This lesson is in the early stages of development (Alpha version)

Conclusion

Overview

Teaching: 15 min
Exercises: min
Questions
  • What do I do after the workshop to apply what I learned and keep learning more?

  • Where can I learn more coding skills?

  • How do I deal with coding errors (i.e. debug)?

  • What other coding resources do we have at Cornell?

  • What other coding concepts should I learn?

Objectives
  • Learn how to get help with code via the Internet and at Cornell

  • Learn about other coding concepts that would be good to learn in the future.

Where to go from here?: Departing on your own coding journey

Learning and debugging throughout the data programming process.

We have come to the end of this workshop. You learned some basic procedures for importing, managing, visualizing and reporting your data.

As you continue on your coding journey, two things will happen:

  1. You will encounter bugs and need to figure out how to solve them (“debugging”), and
  2. You will want to learn new data processing and analysis techniques.

As we complete the course, we want to share with you some tips and tricks that have helped us on our own programming journeys.

Writing code at Cornell

There are many local opportunities at Cornell to find coding support, learn new programming skills, and connect with other users.

Get help and connect

Dealing with coding errors

Even well seasoned coders run into bugs all the time. Here are some strategies of how programmers try to deal with coding errors:

Debugging code

If searching for your particular code problem hasn’t turned up a solution, you may have to do a bit of debugging. Debugging is the process of finding exactly what caused your error, and changing only what is necessary to fix it. There are many strategies to debugging code. Consider checking out the following resources to learn more about it.

Asking strangers for help

If you are unable to determine what’s wrong with your own code, the internet offers several possible ways to get help: asking questions on programming websites, interacting with developers on GitHub, chatting with other programmers on Slack, or reaching out on Twitter. If you’re intimidated by asking people on the internet, you can also reach out to folks in the department, or attend Hacky Hour. You don’t have to do this all on your own. However, there are some important things to keep in mind when asking questions - whether it be to people on the internet, or to people at the university. You may want to consider these tips to help you increase your chances of getting the support you need:

Learning new code

Free open-source programming languages such as bash, Git and R are constantly evolving. As you try out new data processing and analysis techniques, you will continue to learn new coding logic, concepts, functions, and libraries. Widely available user tools and documentation are a main benefit of free open-source software.

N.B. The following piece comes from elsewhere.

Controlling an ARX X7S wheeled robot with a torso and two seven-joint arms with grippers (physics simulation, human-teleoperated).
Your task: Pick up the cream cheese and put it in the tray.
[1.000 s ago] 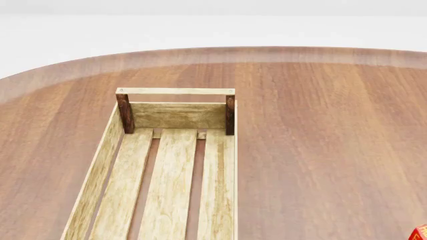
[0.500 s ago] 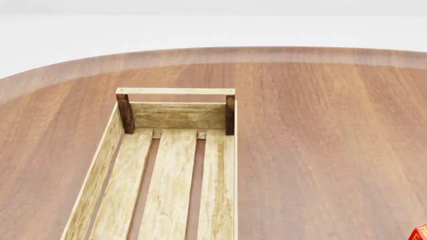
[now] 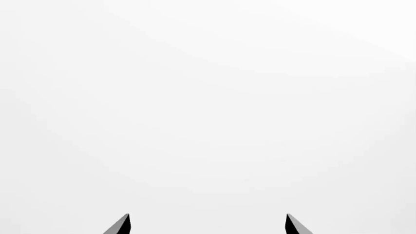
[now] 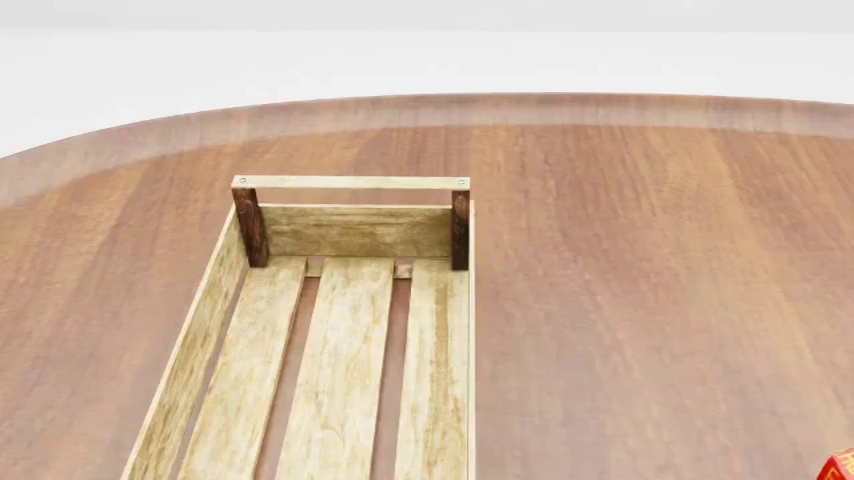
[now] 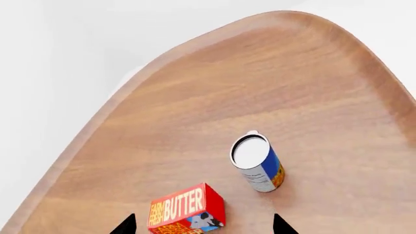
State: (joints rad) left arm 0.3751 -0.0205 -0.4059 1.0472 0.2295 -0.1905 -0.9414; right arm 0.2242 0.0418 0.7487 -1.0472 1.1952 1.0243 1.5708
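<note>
**Currently: cream cheese out of sight, both claws spread and empty**

Your head view shows only the tray [image 4: 334, 330], lying lengthwise on the wooden table [image 4: 641, 280], its slats bare, plus a red corner of the butter box [image 4: 841, 466] at the frame's lower right edge. Neither arm appears there.

Your right wrist view adds the butter box [image 5: 187, 210] and, just beside it but apart, an upright blue-and-orange can [image 5: 257, 162]. The right claw [image 5: 202, 225] hangs above the box, tips apart, holding nothing.

Your left claw [image 3: 208, 225] is likewise spread, facing blank white.

No view shows the cream cheese, so its place cannot be told.
</note>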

In the following, we list some strategies and resources we find useful. As you move forward, you are likely to identify other resources that fit your own learning style.

General

R

Plotting Resources

R Markdown

Unix

Some important advanced coding concepts that you will want to learn if you continue coding a lot

There are some coding concepts that we did not have time to cover in this workshop, but are important to learn as you continue on your journey and begin to perform more sophisticated data analysis projects. While we have not created resources for these topics, we provide some links to where you can learn more. Note that these are more advanced coding topics; you should be come comfortable with what you learned in the workshop before trying to delve deeper into these other concepts. However, you’ll likely come across situations where one of these will be useful, and that’s when you should learn it!

We’ve provided some links below, but feel free to search for other explanations and tutorials as well.

R coding topics

Some more advanced R coding topics include:

Here is a nice tutorial on conditionals, loops, and functions all together.

Domain-specific analyses

We encourage you to investigate domain-specific packages and software that will help you perform specific tasks related to your own research. The best way to find these packages is to either ask other people in your field and/or search for specific tasks that you would like to perform. If you’d like to perform the task in R, include that in your search (e.g. “find pairwise distances for DNA sequences in R” will help you find the R package ape which has a number of functions to perform phylogenetic and evolutionary analyses in R.)

High-performance computing clusters

If you’re performing computationally-intensive analyses, you’ll likely want to use a high-performance computing cluster. Cornell has the BioHPC where you can run bioinformatic analyses.

Key Points

  • When it comes to trying to figure out how to code something, and debugging, Internet searching is your best friend.

  • There are several resources at Cornell that you can take advantage of if you need help with your code.

  • We didn’t have time to cover all important coding concepts in this workshop, so definitely continue trying to learn more once you get comfortable with the material we covered.

  • There are often packages and tools that you can leverage to perform domain-specific analyses, so search for them!